Yes our heart breaks to hear such storieswhat children have to go through and how it effects their lives and future generations. Knowing God is all powerful, and that is what gave some hope, even at times empty hope. I believe every one that is born has the instinct of a higher being than ourselves, but it must be encouraged and talked about or it goes into the black corners of our subconscious. The braveness and strength of children is almost incomprehensible some times in such horrible conditions. We as Mennonites have heard, read and some experienced horrible stories of our past as to what happened to our forefathers and the injustice that was laid upon us. Our stories have been told and recorded, but many of theirs have not been. That is why we can sympathize with their stories. My father would not talk about his past in the now Ukraine and Russia and I now know why when I read some of our history books. They are not pleasant to say the least. I so wish he would have been able to voice the struggles and unrest that was within him and we would know our family history. He did not turn to alcohol and drugs and was not bitter, (a strong example for me) but we knew inside there was much turmoil unrest and deep struggling. In the end he chose death over life. One very difficult story for the future generation to hear and cope with. It still feels like only yesterday sometimes, and brings tears and pressure to my heart even today as I write this and was 39 years ago he made a choice. There will always be a scar there, but we have to move forward and with Gods help that is possible. Forgiveness to the people of Ukraine and Russia has to be there if we want to move forward and with Gods help I believe it is possible, but like I said the scar is there permanently. . There is many things that should have been in our history books example following….Who has seen the “Nisga’a Memorial Lava Bed Provincial Park”, 100 km north of Terrace BC where 2000 aboriginals were buried alive in hot lava. This site is 10 km by 3 km and gives you a eerily feeling as you walk on that lava.

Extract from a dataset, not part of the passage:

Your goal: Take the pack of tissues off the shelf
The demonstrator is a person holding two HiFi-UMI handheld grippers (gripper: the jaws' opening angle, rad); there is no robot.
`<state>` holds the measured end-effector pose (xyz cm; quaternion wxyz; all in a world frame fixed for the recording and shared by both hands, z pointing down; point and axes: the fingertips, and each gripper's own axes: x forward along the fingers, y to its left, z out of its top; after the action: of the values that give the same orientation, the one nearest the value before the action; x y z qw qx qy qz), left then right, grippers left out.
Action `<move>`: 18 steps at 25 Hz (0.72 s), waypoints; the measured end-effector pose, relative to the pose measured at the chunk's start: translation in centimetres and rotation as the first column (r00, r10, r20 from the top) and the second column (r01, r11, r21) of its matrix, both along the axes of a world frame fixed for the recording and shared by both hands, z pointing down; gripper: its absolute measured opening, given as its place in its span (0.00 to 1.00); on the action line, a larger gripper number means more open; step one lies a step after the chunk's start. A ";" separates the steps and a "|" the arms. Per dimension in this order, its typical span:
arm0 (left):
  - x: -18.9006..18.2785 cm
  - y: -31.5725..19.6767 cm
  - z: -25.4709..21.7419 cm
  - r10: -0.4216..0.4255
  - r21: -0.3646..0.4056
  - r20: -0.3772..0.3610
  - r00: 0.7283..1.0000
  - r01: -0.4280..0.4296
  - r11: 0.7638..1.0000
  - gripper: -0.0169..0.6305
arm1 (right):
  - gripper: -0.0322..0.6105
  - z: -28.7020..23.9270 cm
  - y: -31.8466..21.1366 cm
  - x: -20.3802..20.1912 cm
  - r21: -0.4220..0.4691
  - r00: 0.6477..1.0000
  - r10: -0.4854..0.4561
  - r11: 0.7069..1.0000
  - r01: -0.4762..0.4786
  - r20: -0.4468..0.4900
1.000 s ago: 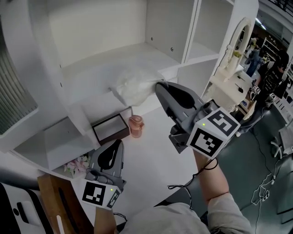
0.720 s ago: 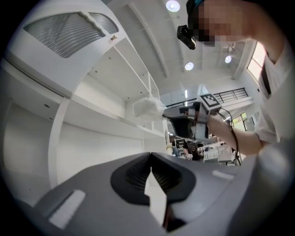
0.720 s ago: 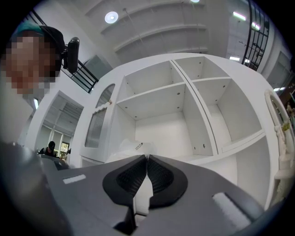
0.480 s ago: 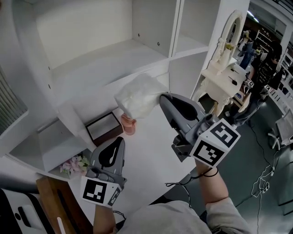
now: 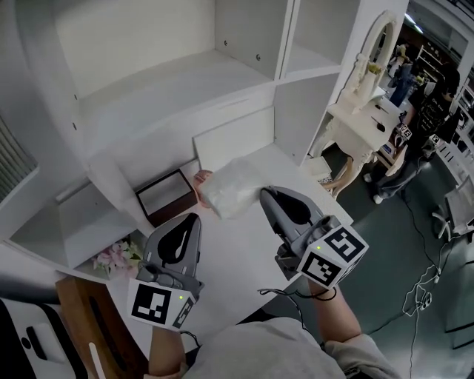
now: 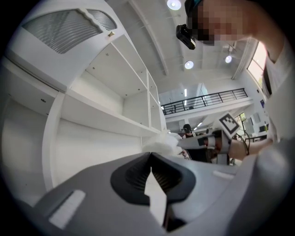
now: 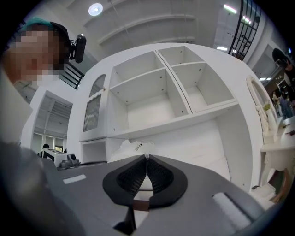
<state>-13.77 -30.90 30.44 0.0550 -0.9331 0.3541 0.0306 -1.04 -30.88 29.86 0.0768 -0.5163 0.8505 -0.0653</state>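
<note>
White desktop (image 5: pixel 231 252) beneath tissue pack (image 5: pixel 233 194) in right gripper (image 5: pixel 264 194), below shelf (image 5: pixel 170 92).

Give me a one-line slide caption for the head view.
Right gripper holds the pack of tissues by its edge over the desk, off the shelf; left gripper shut alongside.

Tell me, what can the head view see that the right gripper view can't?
Only the head view shows the left hand-held gripper, a dark open box, pink flowers and the square-marker cubes on both grippers. Only the right gripper view shows a ceiling light and the camera on the person's head. Both show the white shelf unit and the pack of tissues, now off the shelf and pinched by its edge in the shut right hand-held gripper.
</note>
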 end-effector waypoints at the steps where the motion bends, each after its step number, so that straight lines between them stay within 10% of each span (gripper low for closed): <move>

Continue with your work Ryan, as difficult as it is. The story has to be told.
Thank you for sharing this difficult story, Irene. I am very sorry for the scars that you must carry. The past leaves an ugly mark on so many people and in so many different times and places.

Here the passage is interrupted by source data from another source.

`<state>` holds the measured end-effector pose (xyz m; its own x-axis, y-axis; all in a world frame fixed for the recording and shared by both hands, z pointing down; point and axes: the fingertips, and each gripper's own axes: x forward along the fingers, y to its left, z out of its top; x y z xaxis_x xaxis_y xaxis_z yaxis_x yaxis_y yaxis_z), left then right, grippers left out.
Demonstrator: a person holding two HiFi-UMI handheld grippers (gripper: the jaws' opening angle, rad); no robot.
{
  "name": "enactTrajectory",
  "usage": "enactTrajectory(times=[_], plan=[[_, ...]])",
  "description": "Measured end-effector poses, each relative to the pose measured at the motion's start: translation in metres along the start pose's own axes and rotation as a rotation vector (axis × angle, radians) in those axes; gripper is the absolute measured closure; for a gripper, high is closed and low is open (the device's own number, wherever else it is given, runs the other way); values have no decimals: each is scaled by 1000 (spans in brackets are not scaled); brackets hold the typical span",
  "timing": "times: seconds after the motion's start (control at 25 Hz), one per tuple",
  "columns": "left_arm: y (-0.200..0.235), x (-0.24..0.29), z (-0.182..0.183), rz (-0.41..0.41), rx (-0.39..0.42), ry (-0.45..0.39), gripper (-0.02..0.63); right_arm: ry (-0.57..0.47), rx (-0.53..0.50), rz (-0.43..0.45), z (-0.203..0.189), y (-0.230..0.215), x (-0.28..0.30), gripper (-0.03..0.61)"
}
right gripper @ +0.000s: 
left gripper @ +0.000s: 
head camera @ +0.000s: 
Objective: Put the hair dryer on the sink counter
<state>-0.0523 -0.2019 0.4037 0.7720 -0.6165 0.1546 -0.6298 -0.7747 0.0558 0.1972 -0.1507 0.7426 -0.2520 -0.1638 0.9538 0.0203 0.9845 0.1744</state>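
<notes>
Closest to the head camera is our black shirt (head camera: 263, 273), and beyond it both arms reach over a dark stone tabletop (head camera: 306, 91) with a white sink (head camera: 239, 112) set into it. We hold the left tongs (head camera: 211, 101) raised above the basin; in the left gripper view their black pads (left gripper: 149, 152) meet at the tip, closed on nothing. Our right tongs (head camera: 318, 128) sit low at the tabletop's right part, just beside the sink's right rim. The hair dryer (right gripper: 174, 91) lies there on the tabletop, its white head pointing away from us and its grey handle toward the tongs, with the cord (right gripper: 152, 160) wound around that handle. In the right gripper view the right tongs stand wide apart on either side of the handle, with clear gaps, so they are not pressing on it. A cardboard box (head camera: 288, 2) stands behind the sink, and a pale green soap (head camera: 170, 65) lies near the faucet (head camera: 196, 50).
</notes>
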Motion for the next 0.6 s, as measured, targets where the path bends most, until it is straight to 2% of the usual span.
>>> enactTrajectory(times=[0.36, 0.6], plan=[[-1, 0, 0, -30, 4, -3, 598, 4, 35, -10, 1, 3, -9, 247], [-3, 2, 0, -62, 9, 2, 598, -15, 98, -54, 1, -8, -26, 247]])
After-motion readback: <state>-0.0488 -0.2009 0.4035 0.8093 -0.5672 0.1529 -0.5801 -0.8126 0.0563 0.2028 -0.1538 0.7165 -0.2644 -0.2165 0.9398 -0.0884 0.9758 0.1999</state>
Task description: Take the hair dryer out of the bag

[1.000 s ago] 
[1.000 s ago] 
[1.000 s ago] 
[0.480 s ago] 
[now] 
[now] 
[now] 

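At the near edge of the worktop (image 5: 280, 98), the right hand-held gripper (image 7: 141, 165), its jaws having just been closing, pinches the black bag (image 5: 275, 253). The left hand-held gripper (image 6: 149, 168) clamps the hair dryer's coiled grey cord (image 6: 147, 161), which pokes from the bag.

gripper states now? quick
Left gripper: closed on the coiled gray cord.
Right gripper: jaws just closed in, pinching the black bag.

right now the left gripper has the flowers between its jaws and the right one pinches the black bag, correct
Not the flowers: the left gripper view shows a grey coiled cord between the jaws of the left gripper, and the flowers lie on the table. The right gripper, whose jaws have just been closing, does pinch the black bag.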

How we need a hope that the wounds of history can somehow be healed.
Thank you Ryan for the important but difficult thing you are doing and for being courageous enough to post about it. Irene Kroger, I appreciate your comments and interpretation of those events in Europe. Unfortunately, there are too many of our Mennonite people who – sometimes bitterly – take the more simplistic view (denial is too often easier) that ‘we got over it’, why can’t they? There are differences, which I have attempted to write about here http://reflect-lulu-isle.blogspot.ca/2013/09/the-trauma-experience-of-mennonites-and.html
Thank you, Lorne. I appreciate the affirmation, although I’m not sure there’s anything particularly courageous about listening to/writing about this stuff as one who has never experienced these things. We often toss around phrases like “It’s the least I can do” rather casually. In this case, I think it is quite literally true.
Like you, I have heard the simplistic and sometimes bitter comments from Mennonites. I am looking forward to reading your piece about Mennonites and First Nations when I get a few minutes (hopefully!) later today.